What needs to be done => A word-for-word copy of the listing is required, and it must contain no pictures.

Data below =>

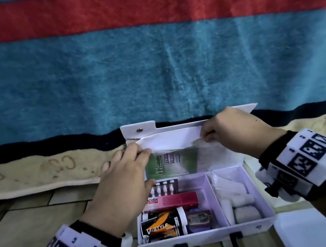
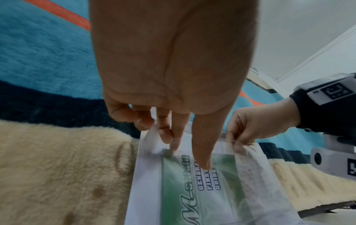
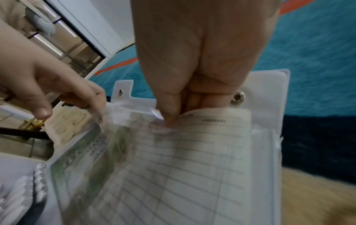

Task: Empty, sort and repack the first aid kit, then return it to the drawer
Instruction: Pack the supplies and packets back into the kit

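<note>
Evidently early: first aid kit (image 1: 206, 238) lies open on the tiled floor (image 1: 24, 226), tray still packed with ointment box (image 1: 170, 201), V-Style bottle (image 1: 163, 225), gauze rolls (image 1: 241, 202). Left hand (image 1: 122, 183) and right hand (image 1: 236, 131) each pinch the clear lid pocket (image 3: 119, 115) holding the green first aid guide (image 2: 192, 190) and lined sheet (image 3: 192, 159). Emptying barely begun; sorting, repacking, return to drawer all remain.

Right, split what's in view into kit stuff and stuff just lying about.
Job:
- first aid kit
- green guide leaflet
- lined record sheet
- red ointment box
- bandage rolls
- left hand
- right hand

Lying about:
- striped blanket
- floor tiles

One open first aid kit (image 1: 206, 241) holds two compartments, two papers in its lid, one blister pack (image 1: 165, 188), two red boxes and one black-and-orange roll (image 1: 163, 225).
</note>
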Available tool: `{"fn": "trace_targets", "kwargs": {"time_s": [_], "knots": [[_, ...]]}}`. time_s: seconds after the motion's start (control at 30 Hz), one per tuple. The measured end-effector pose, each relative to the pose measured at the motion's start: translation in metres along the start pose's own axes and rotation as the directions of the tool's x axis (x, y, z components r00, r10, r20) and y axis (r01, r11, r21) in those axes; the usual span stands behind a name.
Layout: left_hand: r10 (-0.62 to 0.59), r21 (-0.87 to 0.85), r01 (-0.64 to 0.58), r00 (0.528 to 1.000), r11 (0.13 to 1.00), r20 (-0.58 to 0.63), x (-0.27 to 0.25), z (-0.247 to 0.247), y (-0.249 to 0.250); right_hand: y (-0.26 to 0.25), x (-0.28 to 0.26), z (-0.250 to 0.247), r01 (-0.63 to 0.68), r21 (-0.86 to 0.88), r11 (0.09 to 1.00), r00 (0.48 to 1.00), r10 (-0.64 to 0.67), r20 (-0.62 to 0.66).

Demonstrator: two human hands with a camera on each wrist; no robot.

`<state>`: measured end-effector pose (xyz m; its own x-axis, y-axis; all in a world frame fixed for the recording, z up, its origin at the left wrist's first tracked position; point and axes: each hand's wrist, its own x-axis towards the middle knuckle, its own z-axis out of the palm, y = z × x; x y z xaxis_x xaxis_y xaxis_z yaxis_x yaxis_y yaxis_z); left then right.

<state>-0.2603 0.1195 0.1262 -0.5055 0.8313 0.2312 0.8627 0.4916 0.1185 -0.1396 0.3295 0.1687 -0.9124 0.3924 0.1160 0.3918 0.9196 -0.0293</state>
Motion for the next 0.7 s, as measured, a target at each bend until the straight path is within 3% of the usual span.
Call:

Solved problem =>
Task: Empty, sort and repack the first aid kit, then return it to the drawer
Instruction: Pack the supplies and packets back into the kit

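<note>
Evidently early: first aid kit (image 1: 206, 238) lies open on the tiled floor (image 1: 24, 226), tray still packed with ointment box (image 1: 170, 201), V-Style bottle (image 1: 163, 225), gauze rolls (image 1: 241, 202). Left hand (image 1: 122, 183) and right hand (image 1: 236, 131) each pinch the clear lid pocket (image 3: 119, 115) holding the green first aid guide (image 2: 192, 190) and lined sheet (image 3: 192, 159). Emptying barely begun; sorting, repacking, return to drawer all remain.

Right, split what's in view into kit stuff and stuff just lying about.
Job:
- first aid kit
- green guide leaflet
- lined record sheet
- red ointment box
- bandage rolls
- left hand
- right hand

Lying about:
- striped blanket
- floor tiles

One open first aid kit (image 1: 206, 241) holds two compartments, two papers in its lid, one blister pack (image 1: 165, 188), two red boxes and one black-and-orange roll (image 1: 163, 225).
</note>
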Available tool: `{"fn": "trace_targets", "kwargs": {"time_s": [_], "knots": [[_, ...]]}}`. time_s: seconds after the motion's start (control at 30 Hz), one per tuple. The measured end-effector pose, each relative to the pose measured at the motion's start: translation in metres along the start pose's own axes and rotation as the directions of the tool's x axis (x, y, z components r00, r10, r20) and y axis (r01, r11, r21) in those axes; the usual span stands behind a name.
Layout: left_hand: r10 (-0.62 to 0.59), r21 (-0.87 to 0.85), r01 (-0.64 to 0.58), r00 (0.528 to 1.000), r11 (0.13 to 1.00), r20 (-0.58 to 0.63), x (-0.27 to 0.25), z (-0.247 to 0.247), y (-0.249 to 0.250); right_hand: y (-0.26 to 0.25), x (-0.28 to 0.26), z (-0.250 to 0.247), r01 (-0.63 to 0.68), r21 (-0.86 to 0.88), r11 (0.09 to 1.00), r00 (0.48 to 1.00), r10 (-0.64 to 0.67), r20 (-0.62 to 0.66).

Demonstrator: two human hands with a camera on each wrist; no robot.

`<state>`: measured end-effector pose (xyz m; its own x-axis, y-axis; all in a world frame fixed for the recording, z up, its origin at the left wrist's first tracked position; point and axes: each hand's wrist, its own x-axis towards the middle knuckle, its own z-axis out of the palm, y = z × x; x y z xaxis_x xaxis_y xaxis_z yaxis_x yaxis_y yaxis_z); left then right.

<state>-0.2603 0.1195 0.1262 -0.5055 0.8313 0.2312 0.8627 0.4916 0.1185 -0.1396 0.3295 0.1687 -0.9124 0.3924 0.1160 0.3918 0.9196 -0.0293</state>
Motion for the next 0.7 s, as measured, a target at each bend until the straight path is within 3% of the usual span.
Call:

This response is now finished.